■ Task:
Each line below with the word "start" needs to be copied.

*** Opening Data provided ***

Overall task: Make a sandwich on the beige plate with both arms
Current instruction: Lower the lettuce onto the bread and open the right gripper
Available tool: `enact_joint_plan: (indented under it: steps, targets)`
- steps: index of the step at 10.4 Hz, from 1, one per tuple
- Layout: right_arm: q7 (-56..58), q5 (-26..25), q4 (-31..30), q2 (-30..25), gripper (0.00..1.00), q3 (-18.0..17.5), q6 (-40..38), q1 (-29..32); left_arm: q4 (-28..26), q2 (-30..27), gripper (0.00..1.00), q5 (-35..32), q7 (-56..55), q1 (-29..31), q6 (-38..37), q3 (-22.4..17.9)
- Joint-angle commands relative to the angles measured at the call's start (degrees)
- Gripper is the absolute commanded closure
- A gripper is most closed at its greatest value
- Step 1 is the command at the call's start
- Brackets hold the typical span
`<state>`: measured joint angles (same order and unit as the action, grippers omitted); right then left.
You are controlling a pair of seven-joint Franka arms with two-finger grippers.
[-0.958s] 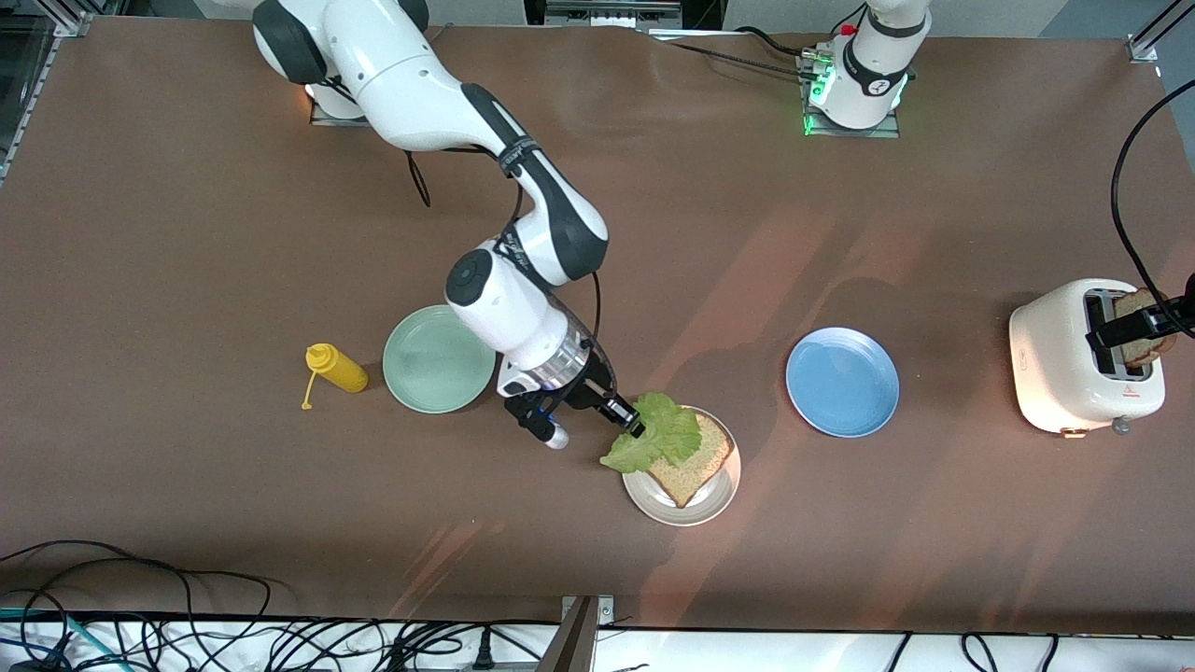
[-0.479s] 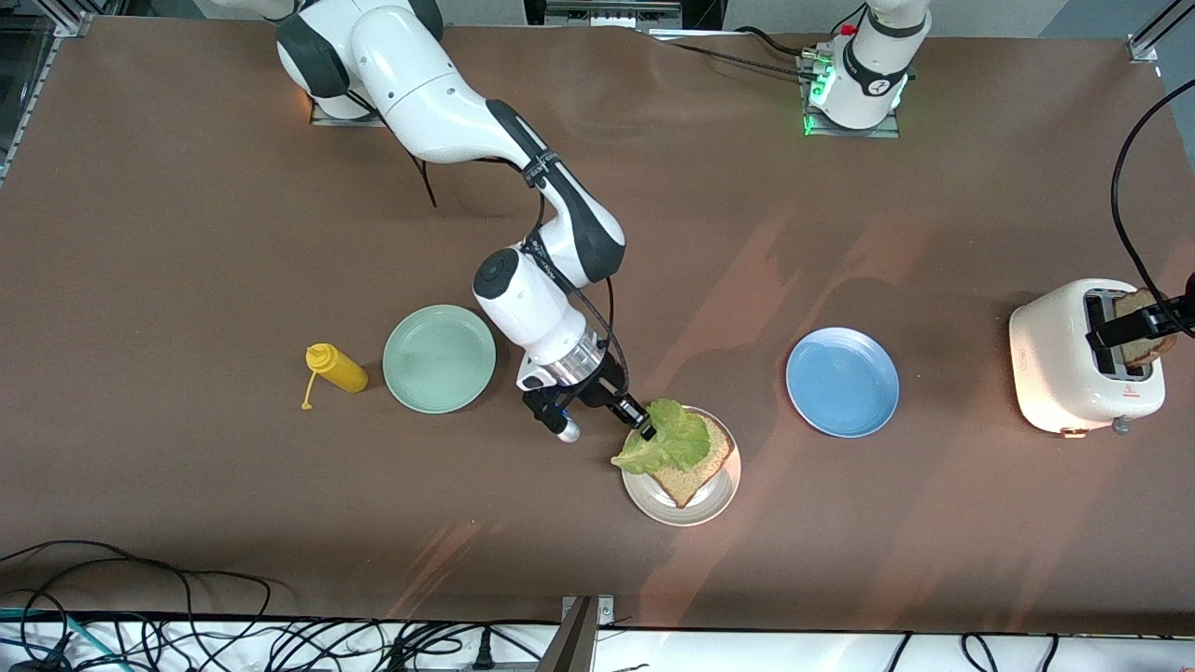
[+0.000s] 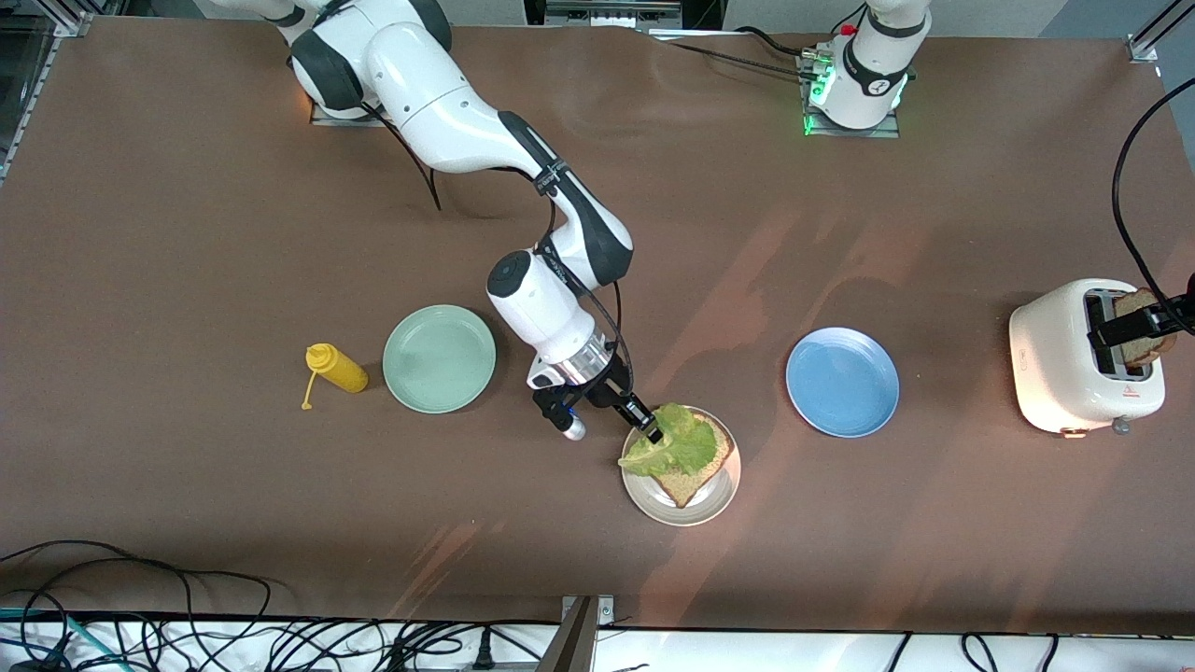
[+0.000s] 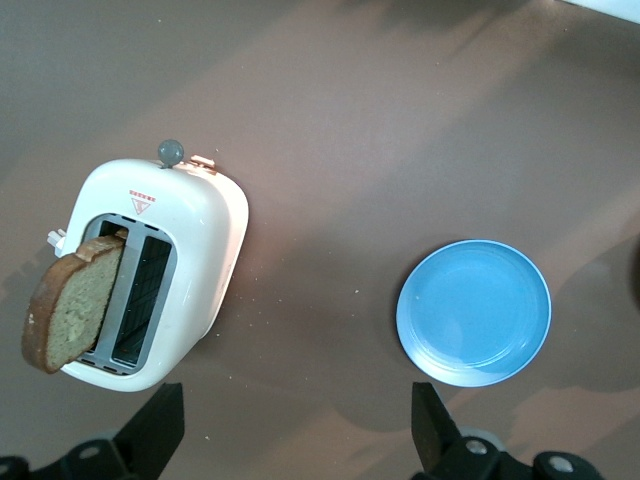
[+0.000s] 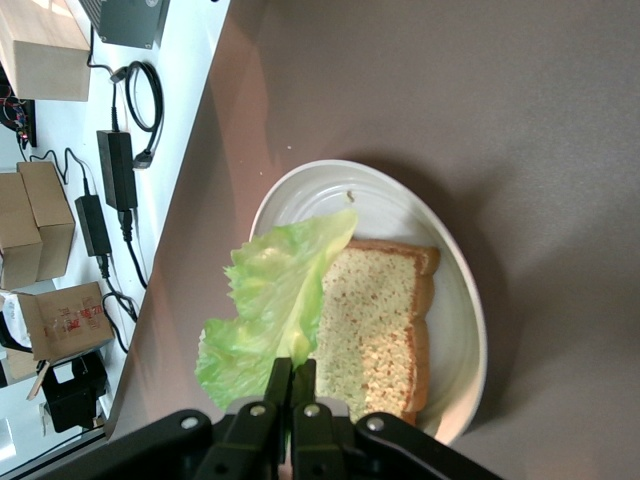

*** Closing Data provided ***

■ Result:
- Joint-angle commands relative to the angles measured at the call's start (degrees)
- Step 1 is the command at the call's start

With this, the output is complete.